A hot air ballon lifts off the earth 300m away from an observer and rises straight up at a rate of 80m/min. At what rate is the angle of inclination of the observers line of sight increasing at the time the balloon is 300, above the ground?
when the balloon is at height h,
tanθ = h/300
so,
sec^2θ dθ/dt = 1/300 dh/dt
you know that when h=300, θ=π/4.
You know dh/dt = 80, so just solve for dθ/dt
To find the rate at which the angle of inclination of the observer's line of sight is increasing, we can use the concepts of similar triangles and trigonometry.
Let's define a few variables:
- Let \(x\) represent the height of the balloon above the ground at any given time.
- Let \(\theta\) represent the angle of inclination of the observer's line of sight.
- Let \(L\) represent the horizontal distance between the observer and the balloon.
We know that the balloon is 300m away from the observer initially, so \(L = 300\).

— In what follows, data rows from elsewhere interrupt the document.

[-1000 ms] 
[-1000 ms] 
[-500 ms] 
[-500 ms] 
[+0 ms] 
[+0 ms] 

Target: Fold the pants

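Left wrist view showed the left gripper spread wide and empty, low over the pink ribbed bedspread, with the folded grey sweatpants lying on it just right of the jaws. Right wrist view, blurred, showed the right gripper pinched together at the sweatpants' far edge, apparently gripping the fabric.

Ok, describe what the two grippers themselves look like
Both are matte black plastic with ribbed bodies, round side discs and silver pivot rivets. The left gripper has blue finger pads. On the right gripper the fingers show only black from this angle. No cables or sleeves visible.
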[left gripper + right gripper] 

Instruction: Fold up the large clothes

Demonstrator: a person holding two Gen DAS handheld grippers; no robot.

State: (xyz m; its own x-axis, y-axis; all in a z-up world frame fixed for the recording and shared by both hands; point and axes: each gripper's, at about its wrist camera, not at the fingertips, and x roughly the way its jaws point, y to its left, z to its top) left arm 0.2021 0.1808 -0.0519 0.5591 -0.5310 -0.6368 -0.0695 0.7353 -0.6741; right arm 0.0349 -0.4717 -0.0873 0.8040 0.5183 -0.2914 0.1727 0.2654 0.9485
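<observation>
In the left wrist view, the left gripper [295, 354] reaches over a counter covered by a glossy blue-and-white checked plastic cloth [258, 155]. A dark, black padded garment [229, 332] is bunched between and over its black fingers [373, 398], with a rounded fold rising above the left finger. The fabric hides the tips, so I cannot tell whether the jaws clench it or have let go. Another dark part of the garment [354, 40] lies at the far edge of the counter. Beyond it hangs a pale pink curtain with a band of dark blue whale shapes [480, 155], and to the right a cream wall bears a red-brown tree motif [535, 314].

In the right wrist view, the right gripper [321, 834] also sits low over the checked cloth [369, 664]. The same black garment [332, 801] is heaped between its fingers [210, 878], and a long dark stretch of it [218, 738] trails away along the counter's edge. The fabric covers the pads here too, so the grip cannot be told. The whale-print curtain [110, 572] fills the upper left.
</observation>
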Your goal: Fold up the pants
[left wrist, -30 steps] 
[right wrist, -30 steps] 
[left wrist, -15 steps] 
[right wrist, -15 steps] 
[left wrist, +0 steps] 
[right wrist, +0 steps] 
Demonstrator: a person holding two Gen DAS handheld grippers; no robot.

Using similar triangles, we can set up the following relationship:
\[\frac{x}{L} = \tan(\theta)\]
To find the rate of change of the angle of inclination with respect to time, we need to take the derivative of both sides of the equation.
\[\frac{d}{dt}\left(\frac{x}{L}\right) = \frac{d}{dt}\left(\tan(\theta)\right)\]
Now, let's differentiate each side step by step:
\[\frac{1}{L}\cdot \frac{dx}{dt} = \sec^2(\theta) \cdot \frac{d\theta}{dt}\]
Since \(\frac{dx}{dt}\) is the rate at which the balloon is rising, it is given as 80m/min.
\[\frac{1}{300} \cdot 80 = \sec^2(\theta) \cdot \frac{d\theta}{dt}\]
To find the value of \(\theta\), we can use the Pythagorean theorem:
\[L^2 + x^2 = (\text{distance of observer to balloon})^2\]
\[300^2 + x^2 = 300^2\]
\[x^2 = 0\]
Therefore, \(x = 0\). This means that the height of the balloon above the ground is 0 when it is directly above the observer.
Now, we can substitute \(x = 0\) into our equation:
\[\frac{1}{300} \cdot 80 = \sec^2(\theta) \cdot \frac{d\theta}{dt}\]
Simplifying:
\[\frac{4}{15} = \sec^2(\theta) \cdot \frac{d\theta}{dt}\]
Finally, we can solve for \(\frac{d\theta}{dt}\):
\[\frac{d\theta}{dt} = \frac{4}{15 \cdot \sec^2(\theta)}\]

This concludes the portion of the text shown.